Beide Teams wechseln kaum in der Startelf – Yverdon bringt im Schnitt 1,56 Wechsel pro Spiel, Rapperswil-Jona etwa 1,4 – Trainer setzen überwiegend auf ihre erste Wahl. Die geringe Rotation bedeutet, dass kein Team regelmäßig einen großen Plan B auspackt, Änderungen erfolgen sparsam und meist nur, um späte Situationen zu beeinflussen.
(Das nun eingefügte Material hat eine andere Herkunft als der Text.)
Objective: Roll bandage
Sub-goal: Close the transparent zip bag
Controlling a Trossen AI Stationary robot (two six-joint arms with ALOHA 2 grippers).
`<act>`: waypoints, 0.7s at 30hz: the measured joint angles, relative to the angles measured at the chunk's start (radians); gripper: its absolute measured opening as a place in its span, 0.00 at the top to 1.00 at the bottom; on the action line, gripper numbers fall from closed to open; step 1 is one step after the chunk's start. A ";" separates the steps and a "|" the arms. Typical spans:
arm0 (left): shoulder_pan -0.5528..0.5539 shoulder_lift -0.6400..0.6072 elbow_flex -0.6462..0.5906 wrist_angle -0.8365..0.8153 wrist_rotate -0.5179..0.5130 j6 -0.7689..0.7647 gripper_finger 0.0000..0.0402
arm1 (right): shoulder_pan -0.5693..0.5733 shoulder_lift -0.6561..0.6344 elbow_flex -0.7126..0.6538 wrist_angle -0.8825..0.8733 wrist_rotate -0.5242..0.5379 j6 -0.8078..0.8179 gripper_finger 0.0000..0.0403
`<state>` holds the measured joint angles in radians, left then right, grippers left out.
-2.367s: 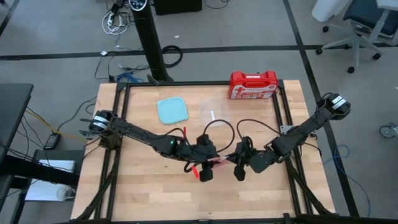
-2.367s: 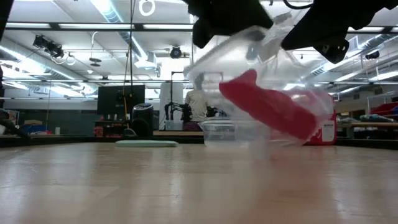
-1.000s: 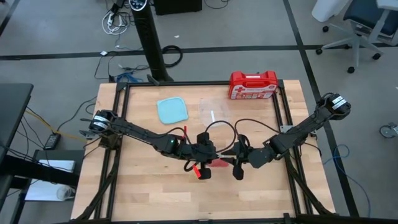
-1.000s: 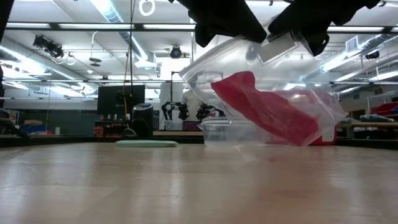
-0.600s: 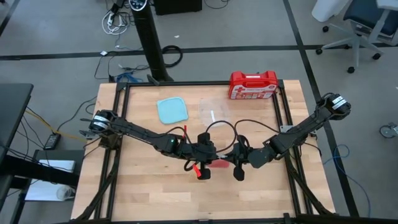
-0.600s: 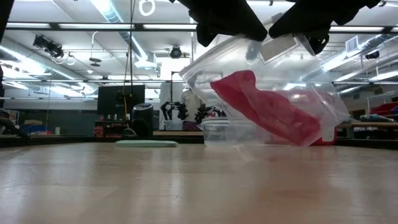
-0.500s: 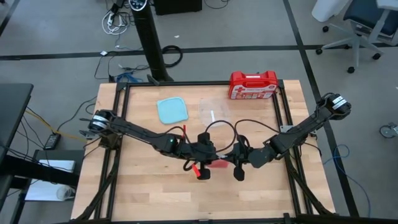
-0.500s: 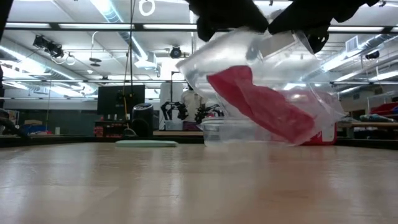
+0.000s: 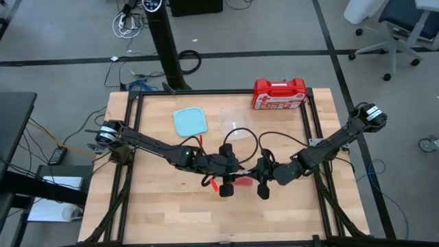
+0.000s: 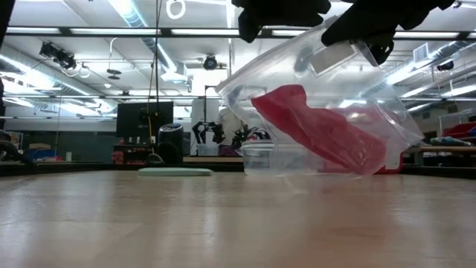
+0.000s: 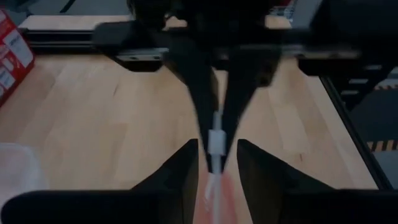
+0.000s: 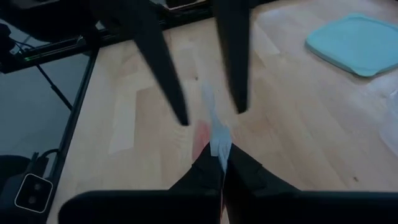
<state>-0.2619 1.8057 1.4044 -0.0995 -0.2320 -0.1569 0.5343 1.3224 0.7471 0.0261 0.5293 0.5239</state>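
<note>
A clear plastic bag (image 10: 320,112) with the bright red bandage (image 10: 320,130) inside hangs over the middle of the table. The bandage also shows in the high view (image 9: 241,182). My right gripper (image 9: 263,186) is shut on the bag's upper edge. My left gripper (image 9: 226,186) is open just left of it. In the left wrist view (image 11: 214,163) its fingers stand on either side of the bag's edge (image 11: 214,144) with a gap on each side. My right gripper pinches the bag's upper edge (image 12: 217,140) between its two fingers (image 12: 239,168). It comes slanting down from the table's right side. The bag hangs below the fingers, tilted, its left end higher, lifted clear of the table, with the bandage lying slantwise inside.
A pale blue square lid (image 9: 190,121) lies at the far left and a clear container (image 9: 236,122) stands beside it. The red first-aid case (image 9: 279,93) lies at the far edge. Bare wood lies toward the near edge (image 9: 226,219).
In the low view my left gripper has drawn up and no longer overlaps the bag's upper edge. The bag has swung slightly and its upper edge now runs straight down from my right gripper. It stays clear of the table.
</note>
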 joint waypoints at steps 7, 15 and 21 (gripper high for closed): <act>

Frische Beine gibt es nur gelegentlich in der Schlussphase, keine kompletten taktischen Umstellungen.
In den letzten 10 Spielen erzielten Yverdons Einwechselspieler 5 Tore und 3 Vorlagen, das sind rund 26,3 % der Tore und 20 % der Assists; Rapperswils Ersatzbank steuerte 4 Tore und 3 Vorlagen bei, etwa 22,2 % der Tore und 27,3 % der Assists. Beide Bänke haben einen ähnlichen Einfluss, Yverdon ist etwas torgefährlicher, Rapperswil-Jona liefert mehr Vorlagen.
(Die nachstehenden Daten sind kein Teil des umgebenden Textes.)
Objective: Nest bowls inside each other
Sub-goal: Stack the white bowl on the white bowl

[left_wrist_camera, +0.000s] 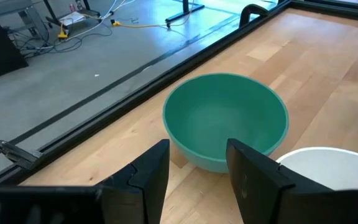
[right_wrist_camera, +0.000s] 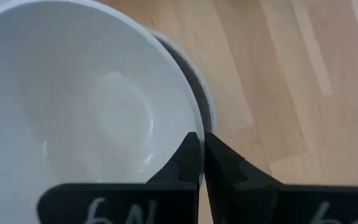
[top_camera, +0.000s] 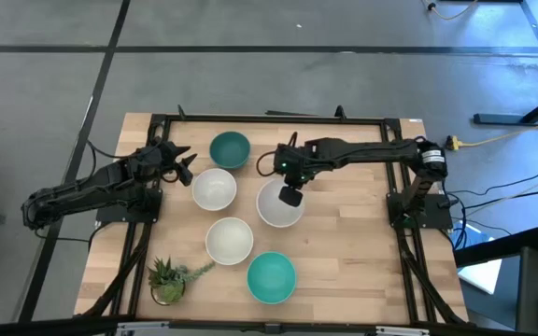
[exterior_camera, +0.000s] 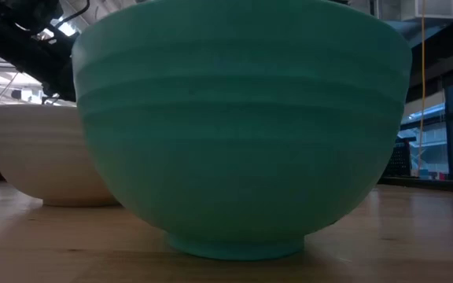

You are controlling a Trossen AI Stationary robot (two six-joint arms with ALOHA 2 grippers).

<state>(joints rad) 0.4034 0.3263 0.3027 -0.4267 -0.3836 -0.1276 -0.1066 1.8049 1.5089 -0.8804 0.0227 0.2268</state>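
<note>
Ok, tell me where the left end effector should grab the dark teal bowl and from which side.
Probably the rim. The dark teal bowl stands upright and open, its wall too wide to span, so one finger goes inside and one outside the thin lip. Come from above at the edge nearest the left end effector, which is open; that side looks clear, though the white bowl sits close beside it.

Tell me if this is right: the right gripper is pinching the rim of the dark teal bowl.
Not quite. The right gripper is pinching the rim of a white bowl, as the right wrist view shows. The dark teal bowl sits untouched near the left gripper.
</note>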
Yverdon hat mit Mahamadou Kanoute einen klaren Super-Sub (3 Tore als Einwechselspieler), der deutlich herausragt; drei weitere Einwechselspieler trafen je einmal, drei verschiedene Spieler gaben je eine Vorlage. Rapperswil-Jona fehlt ein dominanter Joker bei Toren, aber Axel Bakayoko ist der vielseitigste Ersatzspieler (1 Tor, 1 Assist als Einwechselspieler). Wett-Tipp: Kanoute ist die stärkste späte Torgefahr und eignet sich für Wetten auf Torschützen oder Impact-Subs, Bakayoko ist attraktiv für Beteiligungswetten wegen seiner Tor- und Assistwerte von der Bank.